O pré-candidato pintou "toda a fachada e estacas do imóvel rural na cor vermelha, com grande impacto visual, que ultrapassa em muito suas dimensões internas, produz o vedado efeito outdoor, conforme entendimentos acima transcritos, do TSE, TREs e doutrina abalizada", ressaltou o juiz.
Em sua decisão, o magistrado ainda observou que, “a ausência de dizeres, imagens ou números não afastam a caracterização do efeito publicitário de outdoor, cujas dimensões são vedadas até mesmo no período eleitoral regular de propaganda. Com efeito, a publicidade tem evoluído para veicular mensagens dissociadas dos meios usuais de exibição, com o destaque de símbolos ou cores que previamente foram associados a outros elementos que tem a mesma força publicitária que uma mensagem ou fotografia.”

O juiz mencionou em sua decisão:
“Com efeito, os representados JOSÉ MARCONDES FERNANDES e JOSEFA LOPES PEREIRA indicaram o imóvel em questão como comitê central de campanha, em seu DRAP e RRCs (Sítio Carnaubinha).
Nas fotos colacionadas, permite-se ver claramente que o imóvel em questão, de grandes dimensões, foi pintado inteiramente nas cores do partido do representado (inclusive as estacas e fundações), mesma cor usada nas convenções, vestuários e demais atos questionados na representação.

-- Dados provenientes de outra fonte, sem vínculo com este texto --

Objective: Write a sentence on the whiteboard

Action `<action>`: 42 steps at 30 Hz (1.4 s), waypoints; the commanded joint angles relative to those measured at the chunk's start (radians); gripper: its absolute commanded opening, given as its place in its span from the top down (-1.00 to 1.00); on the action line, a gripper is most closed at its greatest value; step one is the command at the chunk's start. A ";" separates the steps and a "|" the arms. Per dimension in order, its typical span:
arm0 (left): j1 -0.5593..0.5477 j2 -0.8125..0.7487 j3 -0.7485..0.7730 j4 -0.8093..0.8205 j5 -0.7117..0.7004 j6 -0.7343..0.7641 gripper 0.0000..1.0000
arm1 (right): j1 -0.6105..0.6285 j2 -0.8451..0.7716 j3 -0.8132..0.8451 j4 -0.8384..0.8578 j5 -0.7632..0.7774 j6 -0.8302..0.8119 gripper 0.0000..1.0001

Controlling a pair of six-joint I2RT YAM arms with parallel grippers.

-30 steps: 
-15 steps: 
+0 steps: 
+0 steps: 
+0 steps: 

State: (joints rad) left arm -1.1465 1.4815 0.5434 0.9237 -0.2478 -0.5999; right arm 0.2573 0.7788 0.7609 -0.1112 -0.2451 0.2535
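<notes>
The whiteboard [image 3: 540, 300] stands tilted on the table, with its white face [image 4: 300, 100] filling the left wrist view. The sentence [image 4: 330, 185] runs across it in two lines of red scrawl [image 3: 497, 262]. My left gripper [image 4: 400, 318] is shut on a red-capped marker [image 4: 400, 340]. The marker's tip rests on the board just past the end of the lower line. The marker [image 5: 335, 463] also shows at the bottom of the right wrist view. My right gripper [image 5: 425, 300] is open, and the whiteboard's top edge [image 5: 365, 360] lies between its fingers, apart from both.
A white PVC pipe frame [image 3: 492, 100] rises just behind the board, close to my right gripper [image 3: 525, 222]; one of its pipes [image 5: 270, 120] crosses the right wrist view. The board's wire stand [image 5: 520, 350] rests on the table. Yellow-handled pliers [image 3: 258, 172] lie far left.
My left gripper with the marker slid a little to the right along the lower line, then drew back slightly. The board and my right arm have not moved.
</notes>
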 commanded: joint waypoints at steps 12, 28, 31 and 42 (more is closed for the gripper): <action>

Logo, o imóvel indicado como comitê central do representado ostenta pintura em desacordo com a regulamentação legal, com o denominado “efeito outdoor”, que se caracteriza pelo seu impacto visual externo, conforme orientação do TSE.”
Foi deferida tutela antecipada nos seguintes termos:
“Destarte, defiro o pedido liminar formulado para determinar à parte representada que promova em 48h (quarenta e oito horas) a regularização do imóvel, adequando-a aos padrões normativos (especialmente em face da vedação do efeito outdoor, com pintura exclusiva relativa às cores do partido), sob pena de cominação de multa diária no importe de R$ 2.000,00 (dois mil reais) (art. 297, c/c art. 497, ambos do NCPC), a serem cobradas pela União (súmula TSE 68), sem prejuízo da adoção de outras medidas cabíveis, caso persista o descumprimento.

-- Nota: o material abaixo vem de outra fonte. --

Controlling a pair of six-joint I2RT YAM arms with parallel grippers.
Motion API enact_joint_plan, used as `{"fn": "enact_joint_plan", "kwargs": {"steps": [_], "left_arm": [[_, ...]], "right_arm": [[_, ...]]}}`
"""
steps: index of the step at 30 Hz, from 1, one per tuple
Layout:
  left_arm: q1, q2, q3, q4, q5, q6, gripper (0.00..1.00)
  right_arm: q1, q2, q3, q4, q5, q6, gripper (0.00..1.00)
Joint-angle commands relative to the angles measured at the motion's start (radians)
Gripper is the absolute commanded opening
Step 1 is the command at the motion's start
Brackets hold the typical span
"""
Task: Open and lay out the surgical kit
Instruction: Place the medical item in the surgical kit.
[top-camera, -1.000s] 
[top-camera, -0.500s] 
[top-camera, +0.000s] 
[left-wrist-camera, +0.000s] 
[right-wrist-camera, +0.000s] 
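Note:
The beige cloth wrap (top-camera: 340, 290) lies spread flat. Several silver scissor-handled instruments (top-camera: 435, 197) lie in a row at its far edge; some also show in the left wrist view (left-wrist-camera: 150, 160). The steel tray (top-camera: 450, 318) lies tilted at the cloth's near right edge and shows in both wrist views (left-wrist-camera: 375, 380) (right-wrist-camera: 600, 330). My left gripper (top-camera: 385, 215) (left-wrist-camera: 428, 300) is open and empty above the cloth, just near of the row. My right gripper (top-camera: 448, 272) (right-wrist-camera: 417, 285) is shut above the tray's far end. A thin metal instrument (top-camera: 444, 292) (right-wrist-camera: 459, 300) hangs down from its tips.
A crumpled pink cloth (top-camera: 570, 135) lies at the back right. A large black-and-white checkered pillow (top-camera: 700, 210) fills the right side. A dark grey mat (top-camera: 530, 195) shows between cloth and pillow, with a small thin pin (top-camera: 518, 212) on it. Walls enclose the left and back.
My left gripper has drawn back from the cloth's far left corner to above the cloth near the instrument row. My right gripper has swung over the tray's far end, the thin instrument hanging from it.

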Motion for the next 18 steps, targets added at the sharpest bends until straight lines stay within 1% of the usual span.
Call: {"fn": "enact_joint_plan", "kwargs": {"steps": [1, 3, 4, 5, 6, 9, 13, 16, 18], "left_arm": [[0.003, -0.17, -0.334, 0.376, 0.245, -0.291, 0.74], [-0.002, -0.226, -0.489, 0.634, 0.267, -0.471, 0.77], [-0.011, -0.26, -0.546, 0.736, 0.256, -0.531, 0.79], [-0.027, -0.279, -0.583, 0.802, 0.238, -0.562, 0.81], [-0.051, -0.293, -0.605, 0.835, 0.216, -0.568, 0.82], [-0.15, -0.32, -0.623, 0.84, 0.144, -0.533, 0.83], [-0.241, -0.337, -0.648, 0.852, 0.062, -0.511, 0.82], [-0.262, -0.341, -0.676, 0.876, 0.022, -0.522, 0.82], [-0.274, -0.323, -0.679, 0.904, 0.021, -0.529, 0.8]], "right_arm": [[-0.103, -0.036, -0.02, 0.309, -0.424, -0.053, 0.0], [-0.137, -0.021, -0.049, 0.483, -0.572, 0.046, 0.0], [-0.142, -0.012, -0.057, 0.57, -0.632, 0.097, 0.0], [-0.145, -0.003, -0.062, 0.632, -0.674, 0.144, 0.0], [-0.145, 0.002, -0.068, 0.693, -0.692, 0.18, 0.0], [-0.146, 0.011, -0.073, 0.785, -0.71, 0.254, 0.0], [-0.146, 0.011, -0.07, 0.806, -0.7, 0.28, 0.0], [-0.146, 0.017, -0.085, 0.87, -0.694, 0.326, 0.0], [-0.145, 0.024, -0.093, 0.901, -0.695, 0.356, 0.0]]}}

Intimem-se os advogados do representante desta decisão.
"Cite-se o representado para, querendo, apresentar defesa no prazo de 48 (quarenta e oito horas) (art. 96, § 5º, da Lei 9.504/97), intimando-o, ainda, dessa decisão, que deverá ser cumprida com urgência.”

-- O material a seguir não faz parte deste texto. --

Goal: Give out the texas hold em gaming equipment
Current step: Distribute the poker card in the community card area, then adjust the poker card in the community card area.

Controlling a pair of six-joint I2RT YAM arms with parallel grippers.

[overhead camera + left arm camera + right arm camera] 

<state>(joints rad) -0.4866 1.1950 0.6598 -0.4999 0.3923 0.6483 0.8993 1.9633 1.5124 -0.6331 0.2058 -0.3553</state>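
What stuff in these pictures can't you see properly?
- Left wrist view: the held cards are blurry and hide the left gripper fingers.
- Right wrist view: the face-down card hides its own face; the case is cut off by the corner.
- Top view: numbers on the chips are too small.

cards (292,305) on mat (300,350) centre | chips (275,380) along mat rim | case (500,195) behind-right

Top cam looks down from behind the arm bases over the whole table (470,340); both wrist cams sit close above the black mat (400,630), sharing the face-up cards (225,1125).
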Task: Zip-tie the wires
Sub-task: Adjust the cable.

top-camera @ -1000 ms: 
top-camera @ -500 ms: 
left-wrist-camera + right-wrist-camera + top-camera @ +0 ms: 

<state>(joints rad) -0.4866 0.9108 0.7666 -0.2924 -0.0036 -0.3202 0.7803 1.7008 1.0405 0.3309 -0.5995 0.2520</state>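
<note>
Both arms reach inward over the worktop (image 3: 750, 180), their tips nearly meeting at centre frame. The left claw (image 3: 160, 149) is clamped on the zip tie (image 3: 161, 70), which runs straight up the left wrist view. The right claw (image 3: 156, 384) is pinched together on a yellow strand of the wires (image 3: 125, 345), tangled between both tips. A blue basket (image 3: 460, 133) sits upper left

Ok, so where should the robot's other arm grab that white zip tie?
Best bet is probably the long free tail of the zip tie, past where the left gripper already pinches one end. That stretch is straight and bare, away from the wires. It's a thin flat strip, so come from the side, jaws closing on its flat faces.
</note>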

O pré-candidato tem um prazo de 48h (quarenta e oito horas) para cumprir a medida liminar, sob pena do pagamento de R$ 2.000,00 (dois mil reais) por cada dia descumprimento."
O partido também estará sujeito ao pagamento de multa que vai de R$ 5.000,00 (cinco mil reais) a R$ 25.000,00 (vinte e cinco mil reais) ou equivalente ao custo da propaganda.